In the first instalment, we visited somewhere I’d been. This time, I invite you to join me in a land of pure imagination about another location which remains unchecked, and very high up my Bucket List.
Frankly, if you saw the Indiana Jones films as a kid then the likelihood is that you too want to go to Petra. Or at least, you want to go to the ‘Canyon of the Crescent Moon’ which features so prominently in the Last Crusade. I simply cannot believe that you wouldn’t. It is a beautiful Hellenistic temple, carved into a sheer cliff face, to which Indi rides in order to defend the Holy Grail from Nazis. To be fair, one thing no one should expect of those films is even an ounce of historical accuracy. And the real city is so much cooler.

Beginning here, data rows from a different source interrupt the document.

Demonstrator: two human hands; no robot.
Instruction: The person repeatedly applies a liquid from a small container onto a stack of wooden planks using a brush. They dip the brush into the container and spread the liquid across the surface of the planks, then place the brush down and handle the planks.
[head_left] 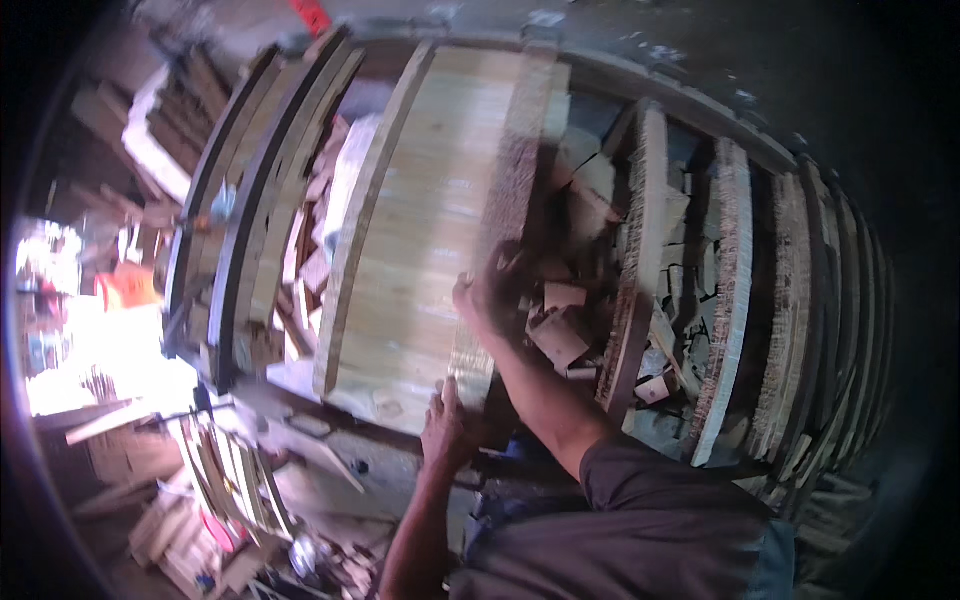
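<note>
A wide pale wooden panel lies across a frame in front of me. Along its right side runs a narrow plank with a rough, ridged surface. My right hand is closed around this plank, thumb on the left side and fingers over the right, somewhat blurred. At the plank's near end my left hand grips it, with a finger or thumb showing on top; the rest of its fingers are partly hidden.
Wood offcuts fill the gaps below the frame. Several rough-edged boards stand to the right. Dark rails cross at the left. Slats and scrap wood lie at the lower left, near an orange object.
</note>
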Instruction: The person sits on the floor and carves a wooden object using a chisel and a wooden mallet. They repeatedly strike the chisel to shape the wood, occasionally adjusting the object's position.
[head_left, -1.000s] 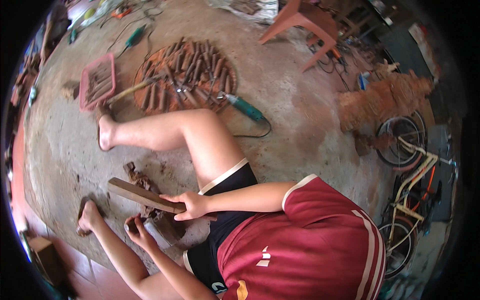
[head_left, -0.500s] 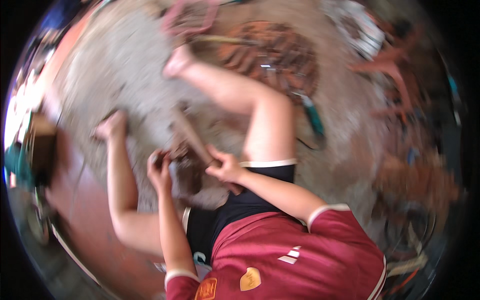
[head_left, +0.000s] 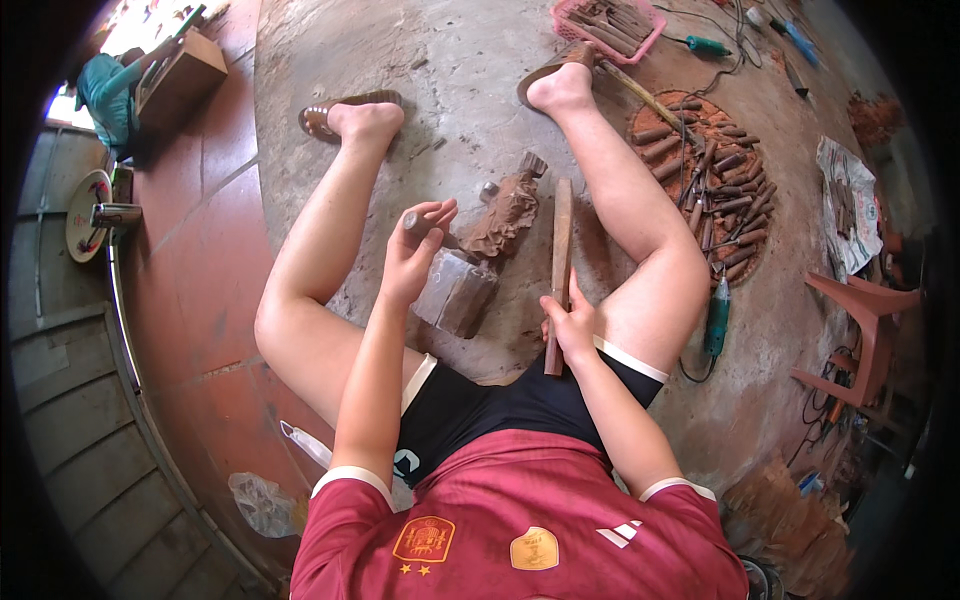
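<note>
My left hand (head_left: 408,265) is closed round a chisel (head_left: 412,222); its round handle end shows above my thumb, and its dark shaft points toward a carved brown piece of wood (head_left: 503,218). Between my legs, the knobbly carving leans by a squared dark block (head_left: 458,292) on the floor; whether it is fixed to the block I cannot tell. In my right hand (head_left: 572,325) is a long, flat-sided wooden stick (head_left: 562,235), gripped near its lower end. It stands apart from the carving, beside my right thigh.
Right of my right leg, many wooden-handled tools (head_left: 715,190) lie on a round reddish mat. A green power tool (head_left: 717,318) lies below them. Farther off are a pink basket (head_left: 655,22) of sticks and a brown plastic stool (head_left: 862,330). Another person (head_left: 108,95) is at far left near a wooden box (head_left: 185,85).
The whole view has swung and turned, and the earlier blur is gone. The stick, earlier slanted close over the carving, now stands to its right. Both hands keep their holds.
</note>
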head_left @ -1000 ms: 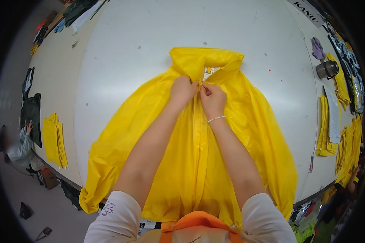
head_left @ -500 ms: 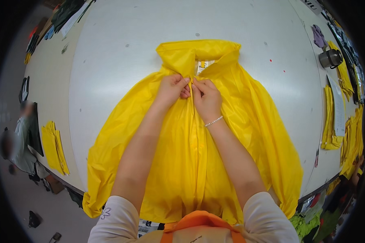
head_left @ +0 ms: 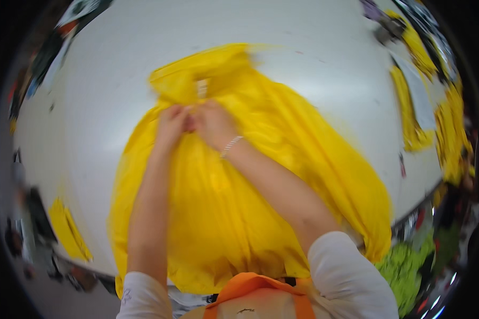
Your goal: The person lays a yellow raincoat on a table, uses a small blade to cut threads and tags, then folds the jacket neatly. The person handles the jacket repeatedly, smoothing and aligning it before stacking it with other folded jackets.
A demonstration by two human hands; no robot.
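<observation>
A yellow raincoat [head_left: 282, 143] lies spread front up on the white table, its collar pointing away from me and its sleeves bulging at both sides. A small pale label [head_left: 202, 87] shows inside the neck. Just below the collar, my left hand [head_left: 174, 123] and my right hand [head_left: 213, 123] meet at the front opening. Both have their fingers closed on the coat's front edges and nearly touch each other. The picture is smeared, so the exact pinch and any fastener between the fingertips are hidden. A beaded bracelet [head_left: 231, 147] circles my right wrist.
Folded yellow garments [head_left: 407, 109] and a white sheet [head_left: 415, 90] lie along the table's right side, a metal flask [head_left: 389, 30] beyond them. Another yellow piece [head_left: 69, 231] lies at the left edge. Bright green cloth [head_left: 404, 271] sits below at right. A person is blurred at far left.
The view has swung, so the table and coat appear tilted. My hands, still at the front opening, now sit farther left in the picture and closer together. The collar has shifted left with them.
</observation>
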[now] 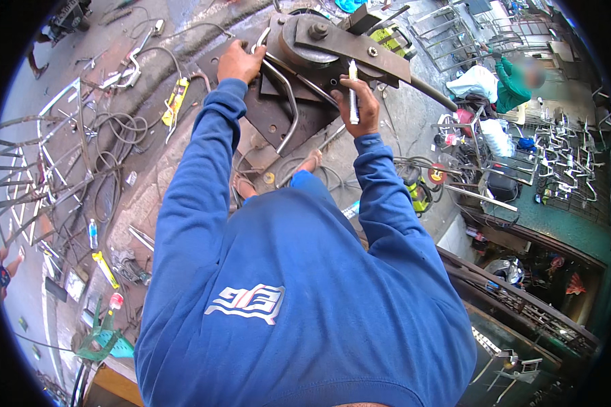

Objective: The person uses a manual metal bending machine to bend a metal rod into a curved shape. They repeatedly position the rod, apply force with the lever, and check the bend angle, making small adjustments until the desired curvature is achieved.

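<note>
A metal bending tool with a round wheel (309, 42) and a long lever arm (380, 61) stands in front of me at the top of the head view. My left hand (240, 62) is closed around the upper end of a bent metal rod (292, 102), which lies over the dark steel base plate (271, 125). On the other side, my right hand (361, 107) grips a slim white marker (353, 88), held upright beside the lever arm. A straight bar (312, 85) runs under the wheel toward my right fingers; whether they touch it is hidden.
Yellow-green machines (394, 41) stand behind the bender. Coiled cables (119, 129) and a metal frame (37, 176) lie at left, near a yellow tool (176, 102). A person in green (512, 81) sits at right, near several bent metal pieces (567, 152).
</note>
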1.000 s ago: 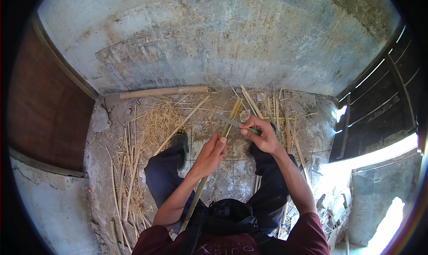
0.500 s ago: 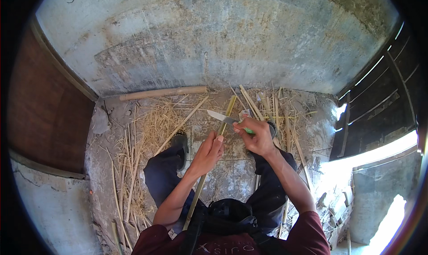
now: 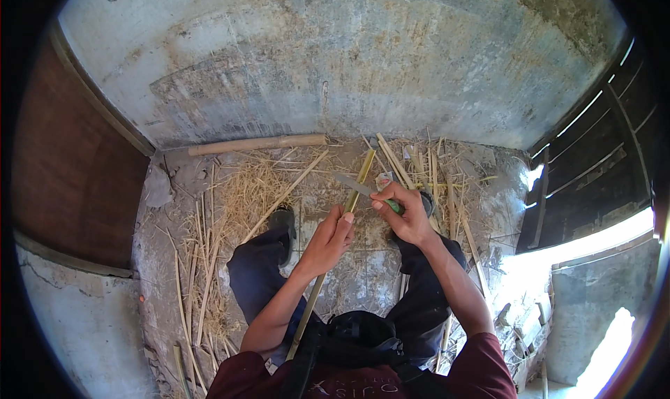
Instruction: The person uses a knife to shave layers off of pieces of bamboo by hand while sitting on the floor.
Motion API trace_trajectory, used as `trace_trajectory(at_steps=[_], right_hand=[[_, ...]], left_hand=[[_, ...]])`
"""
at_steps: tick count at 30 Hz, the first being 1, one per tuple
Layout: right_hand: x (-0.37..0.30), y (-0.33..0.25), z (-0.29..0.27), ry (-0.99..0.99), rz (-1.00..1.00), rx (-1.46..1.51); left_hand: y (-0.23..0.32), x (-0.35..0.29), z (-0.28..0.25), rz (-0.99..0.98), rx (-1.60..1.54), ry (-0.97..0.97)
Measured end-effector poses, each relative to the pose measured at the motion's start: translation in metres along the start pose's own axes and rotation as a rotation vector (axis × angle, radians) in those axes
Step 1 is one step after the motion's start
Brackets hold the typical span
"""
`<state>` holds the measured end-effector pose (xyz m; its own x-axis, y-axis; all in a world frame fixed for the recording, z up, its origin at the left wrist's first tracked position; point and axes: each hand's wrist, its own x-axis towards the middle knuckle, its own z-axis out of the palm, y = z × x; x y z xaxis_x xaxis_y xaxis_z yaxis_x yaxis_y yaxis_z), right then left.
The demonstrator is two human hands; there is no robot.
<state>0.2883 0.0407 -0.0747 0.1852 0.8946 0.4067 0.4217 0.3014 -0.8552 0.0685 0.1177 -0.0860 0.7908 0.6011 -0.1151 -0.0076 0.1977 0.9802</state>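
Note:
My left hand (image 3: 329, 240) is wrapped round a long greenish-yellow bamboo strip (image 3: 308, 312), which slants from my waist up and away to the right. Its far end sticks out beyond my fingers. In my right hand (image 3: 407, 216) is a knife (image 3: 356, 185) with a green handle, gripped just right of the strip. The blade points left and lies across the strip's far part; whether its edge touches the strip I cannot tell.
A thick bamboo pole (image 3: 258, 145) lies along the foot of the concrete wall (image 3: 335, 64). Shavings (image 3: 244, 189) and loose bamboo strips (image 3: 209, 280) cover the floor at left; more strips (image 3: 398, 163) lie at right. A brown panel (image 3: 77, 161) stands left, dark slats (image 3: 586, 168) right.
The knife blade has tilted, its tip shifting slightly right, and the right hand has moved a little to the right. The left hand keeps its hold on the strip.

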Motion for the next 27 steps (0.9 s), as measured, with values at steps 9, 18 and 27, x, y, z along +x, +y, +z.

Not Harrison Ford, but Johann Ludwig Burckhardt was the first European to lay eyes on Petra. At the beginning of the 19th century, he was on a mission with the backing of Sir Joseph Banks to find the source of the River Niger. He became distracted in Malta when he heard of a Dr Seetzen, who’d been murdered in his search for the Lost City. In Aleppo, an Arabic man helped him consolidate the Arabic that he’d learnt at Cambridge, and he studied the Koran, as well as Muslim law. Burckhardt then travelled under an alias through Syria, Lebanon and Palestine. On the way from Nazareth to Cairo in 1812, he heard about local ruins believed to be the tomb of Aaron, brother of Moses. Saying he wanted to sacrifice a goat there, Burckhardt hired a local guide and at last laid eyes upon the city. He proceeded to discover the temple of Rameses the Great, and died of dysentery in Cairo at the age of 32. He did not find the Niger.
Petra is cool. Its golden age lasted while it was the capital of the Nabataean Empire, between 400 BC and AD 106. In 1985, it was officially named a UNESCO World Heritage Site. It is widely considered to be one of the Seven Wonders of the World. It’s one of the largest, richest archaeological sites there is, and around 85 per cent of it remains undiscovered. It’s a city dug into the cliffs themselves: its rises up and down the rock face, and was supplied with so ingenious a water system that, even in the red desert where it lies, its inhabitants were able to not only farm crops but keep gardens. After the Nabateans took advantage of infighting between the Seleucids and Ptolemies (Hellenistic emperors), they had control of the caravan routes between Arabia and Syria, and thus Petra became an international centre for the spice trade. It wasn’t just a market town either – as the capital city of a flourishing empire, Petra was a fusion of religions, peoples and artistic culture, as can easily be seen in the architecture of its dramatic facades. One striking example is its theatre in the Roman style that could seat 8500 people. Dug deep into the desert, Petra was paradoxically the epitome of the proverbial beaten track during its efflorescence, whose thriving heart thudded with the feet of at one point around 20,000 people.

Just imagine it: the soft whisper of water, kept in dams and diverted around tunnel-riddled cliff faces and the Sharah mountains, markets and gardens and Hellenistic architecture, mixed up with spice and dust and gold. With nearly 3000 rock-cut tombs, banquet halls, altars and dwellings: Petra today is what we grew up thinking about Ancient Egyptian archaeology. It’s half discovered and full of treasures. It’s packed to its cavernous, ingenious rafters with a who’s who trophy collection of the great, ancient empires – the Romans were here, the Greeks, the Egyptians. It has a triumphal arch and was at one point a Byzantine bishopric. Described by John William Burgon in his poem, Petra, as ‘a rose-red city half as old as time’, it stands looming and quiet in the silence left behind by the departure of its markets a thousand years ago, and is a must visit for any wanderer worth their dead sea salt.